● **Exercise**:
Transcription, pictures excluded: write out the data below exactly.

....................

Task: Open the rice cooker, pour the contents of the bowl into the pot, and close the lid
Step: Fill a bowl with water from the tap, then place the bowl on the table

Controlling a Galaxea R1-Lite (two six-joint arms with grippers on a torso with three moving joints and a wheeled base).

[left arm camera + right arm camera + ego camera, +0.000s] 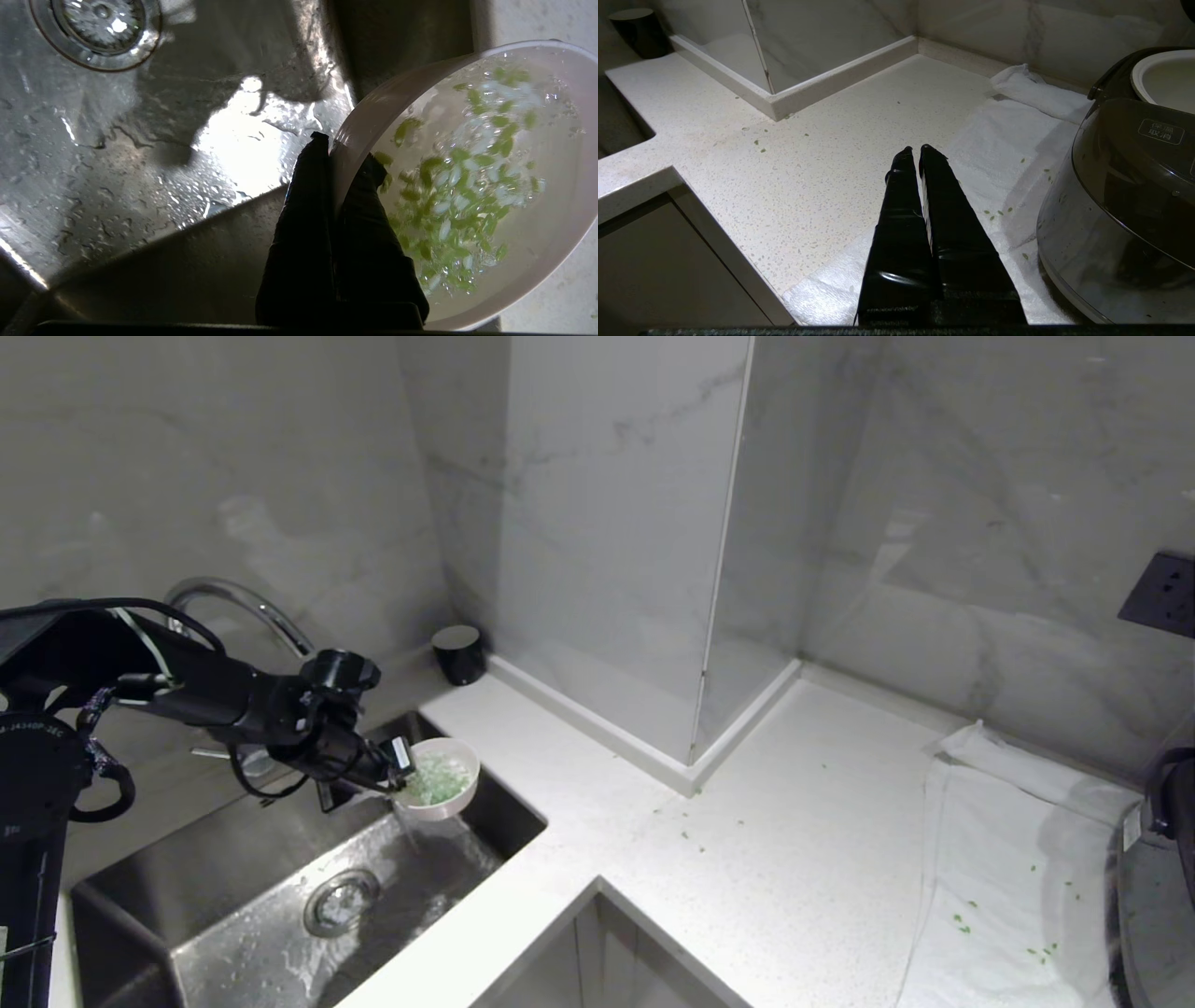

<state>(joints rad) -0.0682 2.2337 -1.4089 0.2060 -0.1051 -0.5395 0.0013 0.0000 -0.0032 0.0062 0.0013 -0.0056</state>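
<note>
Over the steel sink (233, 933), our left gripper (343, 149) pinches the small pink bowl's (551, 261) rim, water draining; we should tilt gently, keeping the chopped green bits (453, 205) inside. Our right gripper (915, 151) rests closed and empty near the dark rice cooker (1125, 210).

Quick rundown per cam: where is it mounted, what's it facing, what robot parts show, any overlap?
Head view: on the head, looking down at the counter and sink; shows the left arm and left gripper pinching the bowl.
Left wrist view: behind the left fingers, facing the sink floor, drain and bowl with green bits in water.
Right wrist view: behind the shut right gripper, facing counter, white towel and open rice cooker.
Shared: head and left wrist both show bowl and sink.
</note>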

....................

● **Response area**:
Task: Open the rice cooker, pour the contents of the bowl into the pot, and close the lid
Step: Fill a bowl with water from the tap, then place the bowl on the table

Controlling a Galaxea R1-Lite (two six-joint arms with grippers on a torso with three moving joints and a wheeled base).

[left arm camera + right arm camera + ego camera, +0.000s] 

<state>(joints rad) -0.0682 2.2337 -1.4089 0.2060 -0.1051 -0.5395 0.0013 0.0000 -0.0032 0.0062 0.0013 -0.0056</state>
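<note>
Over the steel sink (233, 933), our left gripper (343, 149) pinches the small pink bowl's (551, 261) rim, water draining; we should tilt gently, keeping the chopped green bits (453, 205) inside. Our right gripper (915, 151) rests closed and empty near the dark rice cooker (1125, 210).

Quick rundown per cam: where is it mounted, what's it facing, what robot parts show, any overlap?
Head view: on the head, looking down at the counter and sink; shows the left arm and left gripper pinching the bowl.
Left wrist view: behind the left fingers, facing the sink floor, drain and bowl with green bits in water.
Right wrist view: behind the shut right gripper, facing counter, white towel and open rice cooker.
Shared: head and left wrist both show bowl and sink.
</note>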

For this exercise, nothing further remains to be done.